→ Try it
Print the whole listing below exactly as given, pictures excluded.
<<<<
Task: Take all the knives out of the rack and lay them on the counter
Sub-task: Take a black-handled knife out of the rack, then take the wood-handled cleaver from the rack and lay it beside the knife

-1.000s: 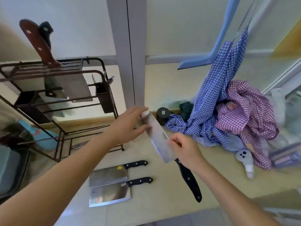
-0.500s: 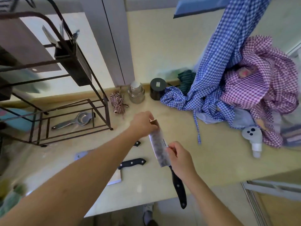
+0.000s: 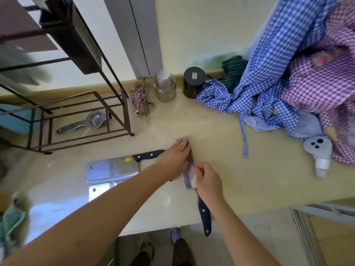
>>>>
→ Task answer
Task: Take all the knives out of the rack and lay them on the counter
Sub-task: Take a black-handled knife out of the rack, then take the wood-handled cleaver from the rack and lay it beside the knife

-1.000s: 
-0.500s: 
+0.000s: 

Nothing further is needed for the answer.